Como estes últimos houvessem refutado a proposta, as duas famílias envolveram-se em longos e frustrantes embates que se prestavam apenas para desgastá-los. Dentro de algum tempo, os dois lados acabaram concordando com uma trégua. A divida seria perdoada, a paz retornaria e os Vanir seriam admitidos no Asgard. Assim, os Aesir seriam a mais importante família, caracterizada pela presença de deuses combativos e guerreiros, eram também empreendedores de grandes aventuras e detentores de singular interesse pela magia. Nesta família, destacamos especialmente a presença do deus Odin e de seu poderosíssimo filho, o deus Thor. Os Vanir, por sua vez, ocupavam-se da prosperidade financeira e bem-estar humano. Seriam deuses de temperamento pacífico e simpatizantes das riquezas, fecundidade e relações sociais.
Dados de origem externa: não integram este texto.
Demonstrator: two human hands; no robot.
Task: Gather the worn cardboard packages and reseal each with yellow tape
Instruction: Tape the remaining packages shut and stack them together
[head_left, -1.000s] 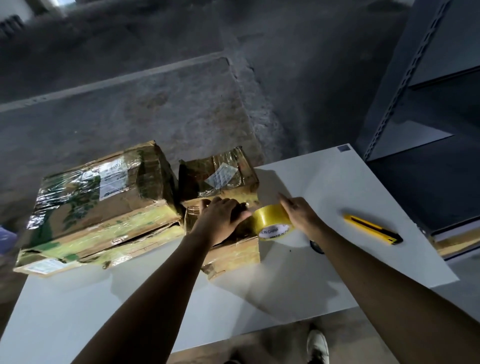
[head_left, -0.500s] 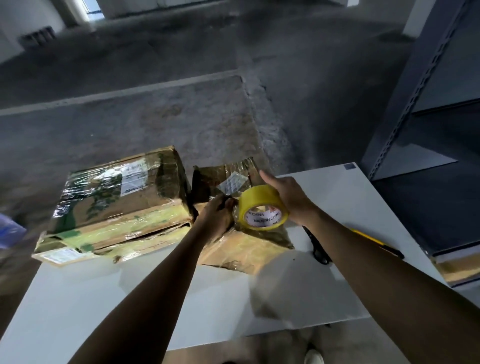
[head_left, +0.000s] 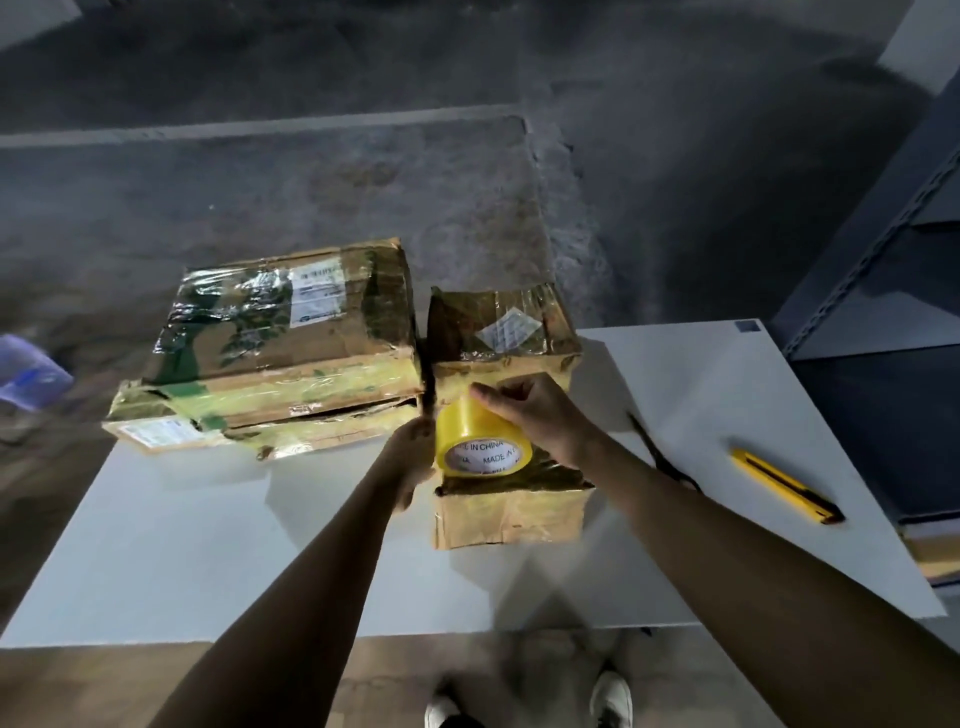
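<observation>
Right hand (head_left: 540, 415) grips tape roll (head_left: 480, 441) atop small box (head_left: 511, 514); left hand (head_left: 415, 454) just left of roll (fingers hidden, can't tell) at box's left edge.

Straight ahead of my left hand (head_left: 415, 457) fingers, the large package (head_left: 270, 343) blocks the way. Just to their right the tape roll (head_left: 480, 441) sits on the low package (head_left: 511, 514). Only a narrow dark slit separates the large package from the taller package (head_left: 506, 327) behind the roll. Left of those fingers and nearer to me, the table (head_left: 208, 545) lies bare, so I have room there. My right hand (head_left: 540, 415) fingers face the taller package's front wall. To their right, black scissors (head_left: 660, 457) lie just beside the forearm, then bare table, then a yellow utility knife (head_left: 784, 483). A metal shelf (head_left: 883, 234) walls off that side.
</observation>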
Em nível arquetípico, podemos dizer que os Vanir seriam deuses que descenderiam de antigas divindades ligadas ao culto da terra e aos ritos orgiásticos, dos quais teriam surgido os rituais de fecundidade. Os representantes desta família que mais se destacam são os deuses Freyr e sua irmã Freya. Odin o deus pai possui o palácio Valaskjálf onde está o seu alto trono Hliðskjálf, o palácio Glaðsheimr onde fica o salão Valhalla outro lugar muito famoso e muito cobiçado pelos Odinistas, Thor possui seu lugar chamado Þrúðheimr no salão Bilskirnir. Heimdallr habita no Himinbjörg onde esta a ponte Bifröst, essa é a ponte que liga asgard à miðgard e a outros mundos e lugares, os deuses usam essa ponte também para chegar a outro importante lugar de Asgard a fonte de Urðr, onde as Nornes moram e os Deuses julgam, Baldr habita no Breiðablik, Viðarr habita em Viði, Njörðr habita no Nóatún, os vikings acreditavam que todos que morriam no mar habitariam a morada de njorð na vida-pós-morte. As deusas habitam seu próprio lugar em Asgard, Vingólf, Frigg habita em Fensalir, Freya habita Fólkvangr no palácio Sessrúmnir onde metade dos guerreiros mortos iam após a morte, a outra metade habita Valhalla.